▶ Required action
When you reproduce the listing, keep every word as it is and drop the pictures.

====== Provided material

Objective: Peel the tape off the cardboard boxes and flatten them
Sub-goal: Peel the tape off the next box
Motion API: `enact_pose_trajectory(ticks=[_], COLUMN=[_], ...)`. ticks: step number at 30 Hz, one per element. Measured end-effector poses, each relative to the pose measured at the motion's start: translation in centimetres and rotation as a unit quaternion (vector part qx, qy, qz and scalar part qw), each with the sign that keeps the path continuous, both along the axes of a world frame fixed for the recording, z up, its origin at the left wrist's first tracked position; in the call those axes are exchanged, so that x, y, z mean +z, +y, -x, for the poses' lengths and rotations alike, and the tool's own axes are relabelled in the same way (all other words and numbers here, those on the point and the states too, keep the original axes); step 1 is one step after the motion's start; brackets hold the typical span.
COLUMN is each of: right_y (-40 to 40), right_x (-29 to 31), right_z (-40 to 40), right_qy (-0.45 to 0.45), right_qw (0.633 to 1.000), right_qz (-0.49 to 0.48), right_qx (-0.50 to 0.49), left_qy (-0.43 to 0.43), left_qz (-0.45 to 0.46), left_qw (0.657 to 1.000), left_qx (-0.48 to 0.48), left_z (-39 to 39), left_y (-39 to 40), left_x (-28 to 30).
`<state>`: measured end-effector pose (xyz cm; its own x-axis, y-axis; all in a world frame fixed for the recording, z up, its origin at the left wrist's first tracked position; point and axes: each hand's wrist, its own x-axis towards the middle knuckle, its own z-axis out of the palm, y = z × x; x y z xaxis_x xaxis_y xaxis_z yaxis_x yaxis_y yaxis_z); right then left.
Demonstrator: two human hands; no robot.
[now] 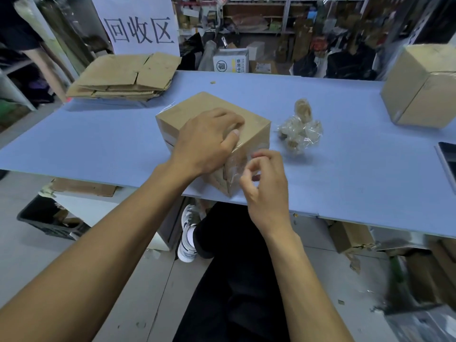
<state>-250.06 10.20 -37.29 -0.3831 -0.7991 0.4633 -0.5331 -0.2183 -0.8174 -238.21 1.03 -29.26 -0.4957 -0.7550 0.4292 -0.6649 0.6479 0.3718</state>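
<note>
A taped cardboard box (197, 107) stands near the front edge of the blue table (98, 139), turned corner-on toward me. My left hand (209, 139) lies flat on its top, fingers spread over the near corner, pressing it down. My right hand (266, 183) is at the box's near right face, thumb and fingers curled and pinching at the clear tape (237, 166) there. The tape is wrinkled and partly lifted along that face. Whether the fingers have the tape's edge pinched is not clear.
A wad of peeled clear tape (299, 129) lies right of the box. Several flattened boxes (125, 77) are stacked at the back left under a white sign. Another sealed box (422, 87) stands at the far right. A dark tray edge (447, 159) shows at the right border.
</note>
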Motion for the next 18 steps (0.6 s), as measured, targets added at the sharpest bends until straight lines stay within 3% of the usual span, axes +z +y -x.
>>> enact_pose_trajectory(ticks=[3, 5, 18], right_y=[0.3, 0.1, -1.0], right_x=[0.7, 1.4, 1.6], right_z=[1.4, 2.0, 1.1], right_qy=[-0.111, -0.14, -0.031], right_qw=[0.993, 0.989, 0.998], right_qz=[-0.028, -0.051, -0.051], right_qx=[-0.026, -0.008, -0.031], left_qy=[-0.004, -0.009, -0.005], left_qz=[0.005, 0.006, 0.011], left_qw=[1.0, 1.0, 1.0], left_qx=[0.003, 0.008, 0.02], left_z=[-0.1, -0.1, 0.2], left_y=[0.2, 0.2, 0.5], left_x=[-0.2, -0.2, -0.3])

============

▶ Reply
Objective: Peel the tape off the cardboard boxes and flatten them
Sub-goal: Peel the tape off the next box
Motion API: `enact_pose_trajectory(ticks=[_], COLUMN=[_], ...)`. ticks: step number at 30 Hz, one per element. Measured end-effector poses, each relative to the pose measured at the motion's start: translation in centimetres and rotation as a unit quaternion (vector part qx, qy, qz and scalar part qw), each with the sign that keeps the path continuous, both along the axes of a world frame fixed for the recording, z up, its origin at the left wrist's first tracked position; in the call those axes are exchanged, so that x, y, z mean +z, +y, -x, for the poses' lengths and rotations alike, and the tool's own axes are relabelled in the same way (all other words and numbers here, those on the point and the states too, keep the original axes); step 1 is one step after the motion's start; brackets hold the typical span.
COLUMN is each of: right_y (-40 to 40), right_x (-29 to 31), right_z (-40 to 40), right_qy (-0.45 to 0.45), right_qw (0.633 to 1.000), right_qz (-0.49 to 0.48), right_qx (-0.50 to 0.49), left_qy (-0.43 to 0.43), left_qz (-0.45 to 0.46), left_qw (0.657 to 1.000), left_qx (-0.48 to 0.48), left_z (-39 to 39), left_y (-39 to 40), left_x (-28 to 30).
`<state>`: measured end-effector pose (xyz cm; its own x-axis, y-axis; all in a world frame fixed for the recording, z up, its origin at the left wrist's first tracked position; point and axes: each hand's wrist, its own x-axis towards the middle knuckle, its own z-axis out of the palm, y = z × x; x y z xaxis_x xaxis_y xaxis_z yaxis_x yaxis_y yaxis_z); right then left.
Demonstrator: two human hands; no robot.
[now] 
<state>-250.06 10.20 -37.29 -0.3831 -0.7991 0.4633 -0.5331 -0.2183 -0.8174 -238.21 1.03 -29.26 -0.4957 -0.7550 0.4292 -0.6649 0.6479 0.3718</state>
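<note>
A taped cardboard box (197, 107) stands near the front edge of the blue table (98, 139), turned corner-on toward me. My left hand (209, 139) lies flat on its top, fingers spread over the near corner, pressing it down. My right hand (266, 183) is at the box's near right face, thumb and fingers curled and pinching at the clear tape (237, 166) there. The tape is wrinkled and partly lifted along that face. Whether the fingers have the tape's edge pinched is not clear.
A wad of peeled clear tape (299, 129) lies right of the box. Several flattened boxes (125, 77) are stacked at the back left under a white sign. Another sealed box (422, 87) stands at the far right. A dark tray edge (447, 159) shows at the right border.
</note>
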Motion for the next 18 steps (0.6 s), as measured, targets added at the sharpest bends until straight lines stay within 3% of the usual span, axes +z +y -x.
>>> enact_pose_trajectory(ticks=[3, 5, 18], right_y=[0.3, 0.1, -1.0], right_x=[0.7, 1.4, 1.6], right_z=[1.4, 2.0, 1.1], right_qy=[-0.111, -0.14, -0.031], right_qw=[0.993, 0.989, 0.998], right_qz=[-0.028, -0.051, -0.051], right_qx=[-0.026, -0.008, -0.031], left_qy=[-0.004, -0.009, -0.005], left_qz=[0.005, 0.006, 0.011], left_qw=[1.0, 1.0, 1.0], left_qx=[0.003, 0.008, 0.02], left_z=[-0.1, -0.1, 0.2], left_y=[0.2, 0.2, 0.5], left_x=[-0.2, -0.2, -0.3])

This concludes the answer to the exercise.